The observations available for an evaluation of a global model are sparse, and both measurements of EC and BC have to be used. The evaluation and further improvements of the modelled BC concentrations are not easy due to the quantifi- cation of the model bias to measurements, due to different methods used for their collections and analysis.
Increased understanding of not just the observational dataset and the uncertainties therein, but also the terminology surrounding black carbon is required not only to give a more coherent phenomenology of BC at global scale but also to underpin better model development.
Model output and observations used for comparison should be more consistent: emission inventories are representative of EC-like substance therefore a harmonized dataset of EC measurements is required, for which the factor of difference among the thermal methods is accounted for. For sites and regions where the ratio of BC to EC mass is known, this ratio should be taken into account in the model comparison with BC observations.
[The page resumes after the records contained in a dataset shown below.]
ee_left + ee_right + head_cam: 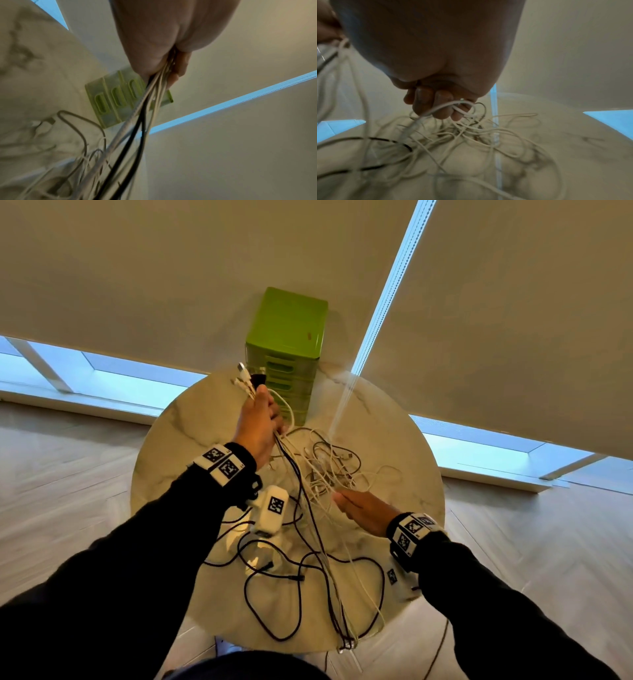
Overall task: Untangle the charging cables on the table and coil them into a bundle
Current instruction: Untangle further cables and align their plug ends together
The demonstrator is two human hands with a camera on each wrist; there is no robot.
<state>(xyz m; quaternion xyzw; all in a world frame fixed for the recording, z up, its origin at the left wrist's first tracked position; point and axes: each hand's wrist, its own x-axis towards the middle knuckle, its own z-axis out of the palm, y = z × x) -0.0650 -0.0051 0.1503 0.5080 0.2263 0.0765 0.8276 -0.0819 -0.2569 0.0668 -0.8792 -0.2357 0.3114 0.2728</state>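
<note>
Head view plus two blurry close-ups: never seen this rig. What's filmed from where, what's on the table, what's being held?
No robot here: a person works with bare hands, wearing three cameras. The wide picture comes from the head, looking down. The close-ups come from each wrist, looking along the hand.

The left hand is raised and grips a bunch of charging cables, white and black, with their plugs sticking out above the fist. The right hand is lower, its fingers hooked into a white cable loop of the tangle.

On the round marble table lie the remaining tangled cables and a green drawer unit at the far edge. The tagged white blocks at the wrists look like the wrist cameras.
</note>
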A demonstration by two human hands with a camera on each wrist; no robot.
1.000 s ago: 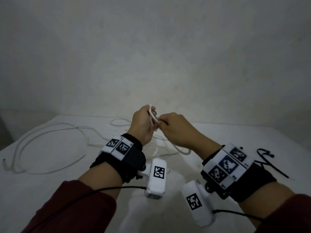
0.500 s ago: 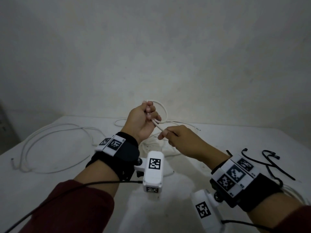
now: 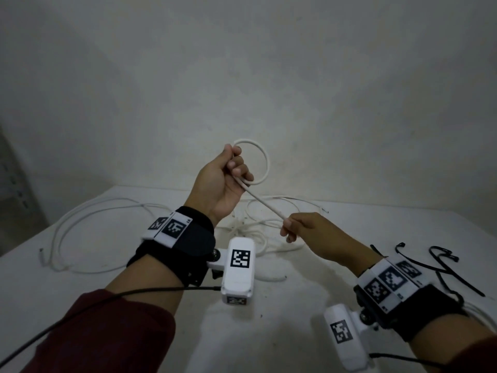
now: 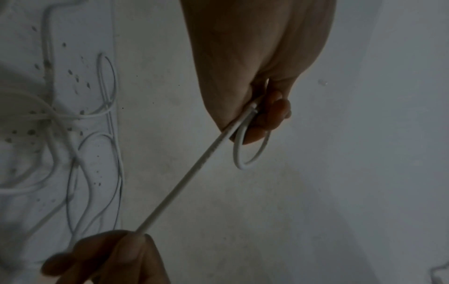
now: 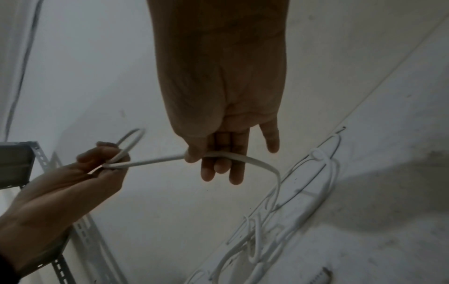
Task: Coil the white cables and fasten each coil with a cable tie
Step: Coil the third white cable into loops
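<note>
Cable (image 3: 265,207) runs taut between the two hands, raised above the bench (image 3: 161,313). One small loop (image 3: 265,160) of it stands up from the left hand (image 3: 223,184), whose fingers curl round the crossing at the loop's base. From there a straight length slopes down to the right hand (image 3: 314,235), thumb pinching it against the fingers; beyond that it droops to a loose white tangle (image 3: 258,232) on the bench. Another white cable (image 3: 80,232) sprawls in wide loops at the left. Black ties (image 3: 441,265) lie at the right, beside the right wrist. A slotted metal rack (image 5: 21,165) stands to the left.
</note>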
For applications of the optical properties of BC, such as climate studies, it may be better to calculate the optical property (light absorption coefficient) from the model output, as this is directly comparable with the observed aerosol property. In this case emission inventories should also take into account the mass of absorbing organic material which contributes to the total absorption but not considered yet in the current inventories. However, the radiative properties of organics, including the imaginary part of the refractive index important for absorption, are barely known and measurements are required to include them in models.